Time to finally read The Plague, I thought. Albert Camus’s famous 1947 novel is set in modern times in the town of Oran in French Algeria.  It opens with a grisly scene of rats inexplicably dying in the streets, and within weeks, the first human cases of bubonic plague begin to appear. The town doctor must warn the local authorities that people will die by the thousands unless they take unpopular precautions.

As the plague moves into a more critical stage, the doctor, who understands perfectly well how they got into this pestilential crisis, searches instead for a why. He finds himself being tormented by an “eerie whistling in the air” and he wonders if the local priest—who has just preached a fire-and-brimstone homily on the subject—could possibly be right. Is there really an “unseen flail thrashing incessantly” (Isaiah 41:15) in the sky above the town?  Is God truly “threshing” humanity, separating the worthless chaff from the valuable wheat, as the priest insisted?

Given that he does not believe in any god at all, much less one this heartless, the doctor quickly rejects the priest’s theodicy as morally repugnant. Later, as he keeps watch at the bedside of a little boy writhing in his death throes, his disgust turns to tightly contained rage. For him, the plague cannot have been in any way “intended”—it was a purely natural disaster. And because it was, he knows how vulnerable they will always be: the bacillus that causes the bubonic plague is capable of living on in bedding, old trunks, closets, until the terrible day that it once again sends out its armies of rats.

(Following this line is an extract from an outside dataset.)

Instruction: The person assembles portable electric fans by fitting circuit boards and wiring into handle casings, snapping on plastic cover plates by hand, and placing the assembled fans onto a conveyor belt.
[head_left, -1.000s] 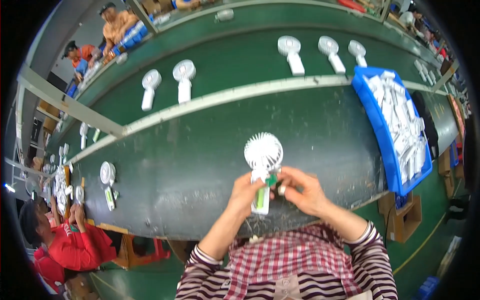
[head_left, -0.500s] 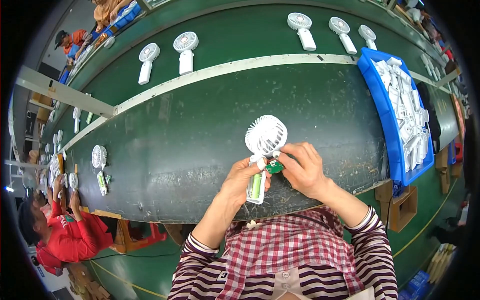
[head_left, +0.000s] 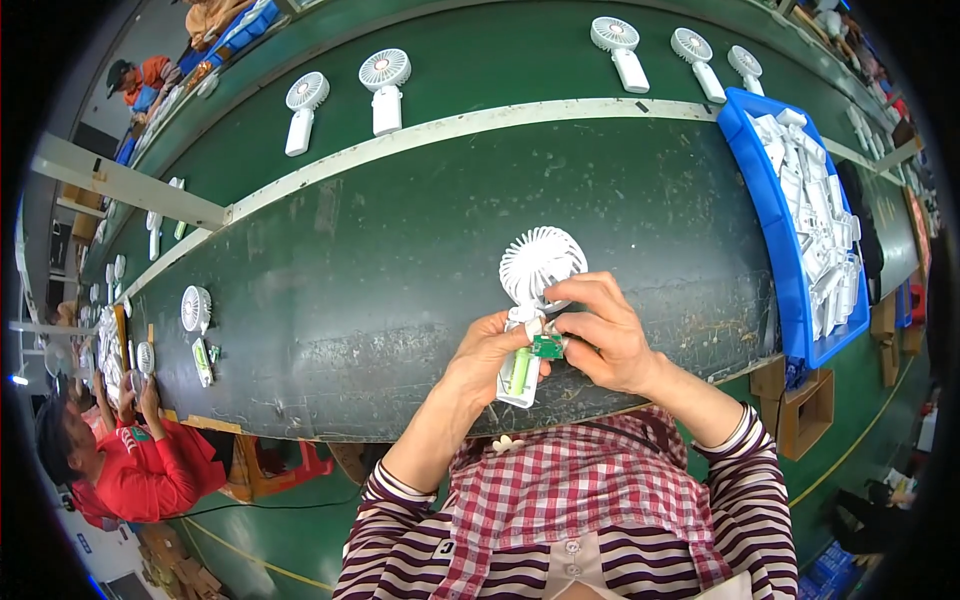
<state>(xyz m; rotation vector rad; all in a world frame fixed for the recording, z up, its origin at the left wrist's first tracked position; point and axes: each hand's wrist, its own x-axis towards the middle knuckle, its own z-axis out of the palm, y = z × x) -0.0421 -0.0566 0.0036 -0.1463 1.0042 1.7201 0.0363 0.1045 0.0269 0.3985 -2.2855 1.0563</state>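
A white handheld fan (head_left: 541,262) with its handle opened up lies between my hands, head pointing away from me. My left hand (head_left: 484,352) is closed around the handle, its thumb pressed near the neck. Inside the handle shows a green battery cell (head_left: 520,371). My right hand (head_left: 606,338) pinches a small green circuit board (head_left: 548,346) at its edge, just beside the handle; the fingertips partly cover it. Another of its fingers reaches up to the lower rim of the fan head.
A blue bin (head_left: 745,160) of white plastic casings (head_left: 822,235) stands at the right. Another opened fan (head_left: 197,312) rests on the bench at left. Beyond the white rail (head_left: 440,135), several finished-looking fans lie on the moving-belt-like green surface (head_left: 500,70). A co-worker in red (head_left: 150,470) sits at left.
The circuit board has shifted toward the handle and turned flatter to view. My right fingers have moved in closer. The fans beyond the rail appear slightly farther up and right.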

Worse, despite all the suffering they have undergone, the people may not have changed. As he watches the heedless celebrations going on in the streets below, he finds himself reluctantly agreeing with one of his patients, a cynical, wheezing old asthmatic, who predicts the survivors will be “just the same as ever.” They will not have been transformed into better people, much less into saints. But perhaps, the doctor tells himself, it is their very ordinariness that is “at once their strength and their innocence.” And perhaps it is on this level that he can feel at one with them and thus find his comfort.

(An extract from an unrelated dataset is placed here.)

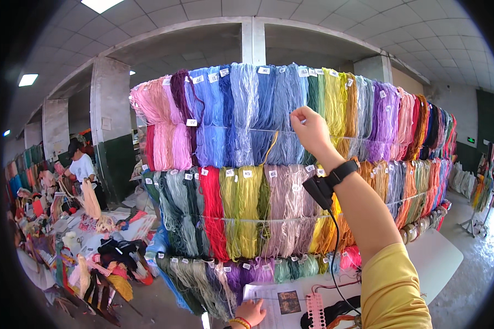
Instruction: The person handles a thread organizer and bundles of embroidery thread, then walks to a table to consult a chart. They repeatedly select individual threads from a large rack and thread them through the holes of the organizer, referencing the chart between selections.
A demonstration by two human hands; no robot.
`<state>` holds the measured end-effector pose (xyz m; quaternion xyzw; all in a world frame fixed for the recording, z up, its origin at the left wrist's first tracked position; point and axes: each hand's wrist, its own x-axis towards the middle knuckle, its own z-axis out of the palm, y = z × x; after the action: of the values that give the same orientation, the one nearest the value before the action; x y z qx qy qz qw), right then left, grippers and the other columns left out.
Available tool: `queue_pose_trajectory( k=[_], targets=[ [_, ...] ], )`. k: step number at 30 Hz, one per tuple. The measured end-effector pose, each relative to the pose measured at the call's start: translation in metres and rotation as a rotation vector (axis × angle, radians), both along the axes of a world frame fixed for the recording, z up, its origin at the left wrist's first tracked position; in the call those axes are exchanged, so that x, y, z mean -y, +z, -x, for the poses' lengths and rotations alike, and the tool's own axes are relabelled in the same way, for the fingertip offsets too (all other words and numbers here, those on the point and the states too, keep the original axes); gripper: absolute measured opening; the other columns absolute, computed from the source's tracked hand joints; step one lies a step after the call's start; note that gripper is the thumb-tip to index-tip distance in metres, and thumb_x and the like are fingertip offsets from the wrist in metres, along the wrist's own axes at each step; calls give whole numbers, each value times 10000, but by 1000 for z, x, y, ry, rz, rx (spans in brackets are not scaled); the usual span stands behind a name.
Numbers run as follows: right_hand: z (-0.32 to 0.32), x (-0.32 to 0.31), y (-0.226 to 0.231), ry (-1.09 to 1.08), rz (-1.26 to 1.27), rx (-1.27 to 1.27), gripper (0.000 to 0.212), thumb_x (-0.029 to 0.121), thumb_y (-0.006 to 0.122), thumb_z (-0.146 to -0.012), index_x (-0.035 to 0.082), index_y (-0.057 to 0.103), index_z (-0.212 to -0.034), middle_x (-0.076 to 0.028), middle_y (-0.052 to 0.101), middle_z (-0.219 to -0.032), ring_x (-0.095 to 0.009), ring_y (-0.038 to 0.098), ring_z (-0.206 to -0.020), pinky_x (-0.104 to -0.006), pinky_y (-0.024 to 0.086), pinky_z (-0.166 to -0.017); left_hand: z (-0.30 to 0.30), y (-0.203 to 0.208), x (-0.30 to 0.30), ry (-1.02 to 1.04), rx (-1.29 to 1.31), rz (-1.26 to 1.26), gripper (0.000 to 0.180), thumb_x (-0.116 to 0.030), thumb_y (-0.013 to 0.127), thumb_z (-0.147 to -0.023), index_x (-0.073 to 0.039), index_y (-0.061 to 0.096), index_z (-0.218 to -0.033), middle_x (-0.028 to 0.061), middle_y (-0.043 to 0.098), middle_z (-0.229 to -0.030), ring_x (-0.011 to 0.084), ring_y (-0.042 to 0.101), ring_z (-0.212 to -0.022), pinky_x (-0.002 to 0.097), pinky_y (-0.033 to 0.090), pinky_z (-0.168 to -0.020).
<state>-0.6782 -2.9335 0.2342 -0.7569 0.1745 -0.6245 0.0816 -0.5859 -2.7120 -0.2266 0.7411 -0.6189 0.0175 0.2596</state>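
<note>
My right hand [312, 129] is raised in front of the upper row of hanging yarn, next to blue-grey skeins [288, 101]. Its fingers are curled into a pinch, and whatever they hold, if anything, is hidden. A black strapped device [325, 186] with a cable sits at that wrist. Low down, my left hand [250, 312] lies at the left edge of a printed sheet [274, 313] with a small dark picture, its index finger stretched out over the paper. Beside the sheet are a pink holed thread card [315, 310] and a dark bundle of thread [335, 313].
Tagged skeins in many colours fill the tiered rack, including red ones [213, 214] and purple ones [386, 112]. A white tabletop [431, 257] extends at right. Piles of yarn [121, 257] cover the left side, where another person [82, 167] stands.
</note>
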Motion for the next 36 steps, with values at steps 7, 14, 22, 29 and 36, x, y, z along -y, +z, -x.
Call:
queue_pose_trajectory(
  k=[7, 14, 22, 29, 36],
  targets=[
    [-3, 6, 16, -327, 202, -183, 373, 240, 523, -741, 78, 501, -1076, -123, 471, -1146, -268, 473, -1020, -351, 386, -831, 3, 8, -2, -11, -44, -22, 296, -242, 501, -722, -68, 558, -955, 189, 572, -816, 349, 526, -785, 440, 428, -688],
    [-7, 11, 29, -550, 219, -250, 671, 322, 576, -684, 100, 322, -1264, -122, 311, -1304, -274, 298, -1195, -428, 276, -926, 4, 8, -1, 2, -21, -3, 296, -233, 501, -719, -75, 558, -964, 175, 578, -826, 341, 529, -806, 434, 433, -687],
    [-24, 12, 41, -631, 237, -328, 774, 355, 599, -656, 123, 250, -1307, -127, 179, -1368, -265, 197, -1252, -480, 227, -939, 6, 17, -7, 12, -17, -29, 293, -233, 504, -715, -66, 563, -948, 174, 578, -832, 340, 532, -805, 437, 434, -687],
    [-38, 12, 44, -596, 72, -411, 773, 333, 610, -649, 136, 255, -1306, -129, 191, -1366, -263, 184, -1263, -480, 230, -948, 3, 15, -5, 14, -23, -32, 312, -253, 502, -721, -65, 559, -964, 179, 578, -852, 350, 528, -818, 441, 430, -708],
    [-28, 16, 40, -621, 187, -314, 591, 292, 587, -687, 129, 389, -1220, -124, 341, -1282, -265, 332, -1180, -446, 305, -896, 4, 12, -4, 10, -39, -49, 328, -266, 504, -723, -62, 553, -974, 189, 576, -848, 361, 523, -816, 451, 424, -713]
  ],
)
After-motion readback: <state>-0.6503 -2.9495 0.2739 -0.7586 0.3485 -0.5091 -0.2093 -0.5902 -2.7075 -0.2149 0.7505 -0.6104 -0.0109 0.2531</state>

I have to admit, I felt let down here. Is this all Camus could come up with after putting his characters through such hell? Was this why I was feeling so low after our own pandemic? And then I realized that the doctor had never acknowledged his own pivotal role during the terrible siege. For days after the rats begin dying in the streets, he was the one person who suspected that the “black death,” which had once killed a quarter of the population of Europe, had come back with a vengeance in modern times.  He could have quietly left town before the gates were locked and traveled to the TB sanitarium where his beloved young wife had just been admitted, perhaps even preventing her untimely death.  Instead, he chose to stay at his post, exposing himself day after day to the deadly bacillus. He committed himself to honoring the oath he made when he became a physician.

Clearly, I’d been swept up in the apocalyptic vision. Longing for a peaceful new world in which everyone had somehow been transformed by a single shared tragedy, I was shattered when that didn’t happen.  But the lamb cannot yet lie down with the lion. Though we spend our lives seeking “the homeland of our hope,” as St. Aelred of Rievaulx calls it, we are still but pilgrims on the way.

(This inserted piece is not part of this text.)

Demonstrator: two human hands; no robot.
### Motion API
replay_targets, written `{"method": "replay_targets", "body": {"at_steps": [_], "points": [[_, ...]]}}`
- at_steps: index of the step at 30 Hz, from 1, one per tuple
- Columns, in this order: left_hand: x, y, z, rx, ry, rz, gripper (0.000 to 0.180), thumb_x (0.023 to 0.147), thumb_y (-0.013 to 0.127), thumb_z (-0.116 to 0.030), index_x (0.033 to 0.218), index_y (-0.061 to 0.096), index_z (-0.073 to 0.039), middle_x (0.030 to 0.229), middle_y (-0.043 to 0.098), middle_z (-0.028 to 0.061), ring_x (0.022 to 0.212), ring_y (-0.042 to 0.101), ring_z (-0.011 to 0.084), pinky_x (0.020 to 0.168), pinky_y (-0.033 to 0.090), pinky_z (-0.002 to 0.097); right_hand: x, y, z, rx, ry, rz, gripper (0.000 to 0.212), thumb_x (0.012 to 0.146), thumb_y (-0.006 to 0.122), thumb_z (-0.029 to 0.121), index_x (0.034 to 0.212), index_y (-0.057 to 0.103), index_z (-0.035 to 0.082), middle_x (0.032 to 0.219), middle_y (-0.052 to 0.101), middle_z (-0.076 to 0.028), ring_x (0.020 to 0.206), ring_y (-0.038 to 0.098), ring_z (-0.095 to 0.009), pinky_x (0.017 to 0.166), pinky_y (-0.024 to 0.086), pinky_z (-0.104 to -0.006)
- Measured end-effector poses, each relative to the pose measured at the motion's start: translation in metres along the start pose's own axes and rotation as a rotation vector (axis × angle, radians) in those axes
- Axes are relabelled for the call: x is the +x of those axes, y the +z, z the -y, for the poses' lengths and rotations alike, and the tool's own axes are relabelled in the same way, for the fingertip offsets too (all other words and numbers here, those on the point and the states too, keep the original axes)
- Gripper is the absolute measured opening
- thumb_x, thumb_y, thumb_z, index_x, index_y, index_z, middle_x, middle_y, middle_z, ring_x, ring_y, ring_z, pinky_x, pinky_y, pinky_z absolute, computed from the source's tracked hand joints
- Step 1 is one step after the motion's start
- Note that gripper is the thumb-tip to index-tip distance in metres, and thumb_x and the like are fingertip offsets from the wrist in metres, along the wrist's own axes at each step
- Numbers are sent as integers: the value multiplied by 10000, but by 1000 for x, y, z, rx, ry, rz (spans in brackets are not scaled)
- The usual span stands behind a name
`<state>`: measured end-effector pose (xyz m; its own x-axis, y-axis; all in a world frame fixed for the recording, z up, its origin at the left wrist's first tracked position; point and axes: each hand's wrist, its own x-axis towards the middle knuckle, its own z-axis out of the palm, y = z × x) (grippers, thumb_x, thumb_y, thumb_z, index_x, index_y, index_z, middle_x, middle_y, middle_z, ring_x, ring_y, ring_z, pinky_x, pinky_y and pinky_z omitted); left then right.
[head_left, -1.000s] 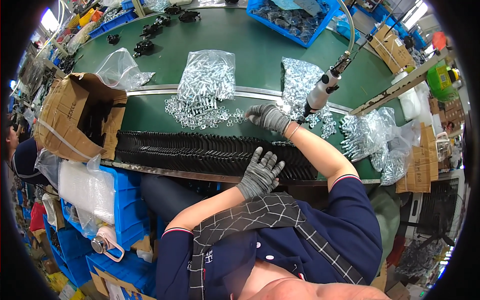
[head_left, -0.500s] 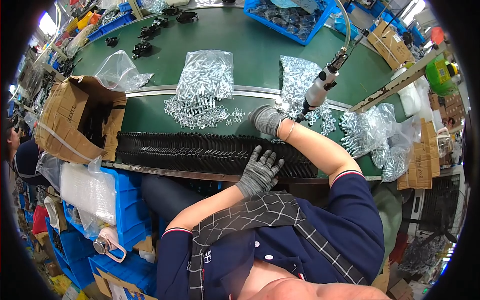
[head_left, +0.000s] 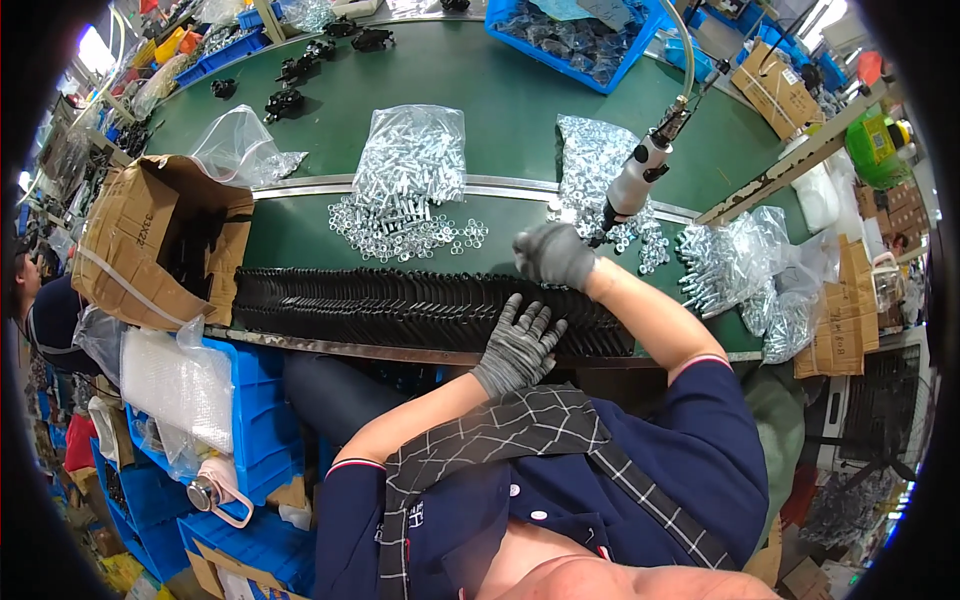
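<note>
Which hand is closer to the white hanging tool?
Right. The right hand is just below and beside the white hanging tool, not touching it. The left hand rests lower, on the row of black parts.

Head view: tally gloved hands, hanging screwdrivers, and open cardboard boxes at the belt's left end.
Gloved hands: 2 (left hand, right hand)
hanging screwdriver: 1
open cardboard box: 1
Total: 4

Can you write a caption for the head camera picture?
Gloved left hand rests on a row of black parts; gloved right hand hovers near loose silver screws.
</note>
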<state>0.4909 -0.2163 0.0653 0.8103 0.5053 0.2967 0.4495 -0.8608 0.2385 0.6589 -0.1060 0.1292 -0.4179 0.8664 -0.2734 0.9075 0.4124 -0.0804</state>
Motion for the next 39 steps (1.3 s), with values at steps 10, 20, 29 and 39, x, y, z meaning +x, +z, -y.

Yet what marvelous guides emerged during the height of the pandemic! Nurses with eyes blackened by fatigue and faces creased by hours of wearing N95 masks. Teachers who overnight rewrote a whole year of curriculum for an online format.  Grocery store clerks and stockers who headed off to their jobs each day, knowing the peril they faced from both virus and angry public. Scientists who worked around the clock to create a vaccine. Priests who ministered to the dying. Countless anonymous exemplars of the self-sacrificial love of Christ.

Icons of that new heaven and that new earth.

 

Paula Huston, a Camaldolese Benedictine oblate, is the author of two novels, seven works of spiritual nonfiction, and a history of New Camaldoli Hermitage, called The Hermits of Big Sur.  She and her husband Mike live on four acres on the Central Coast of California, where they grow olives for oil.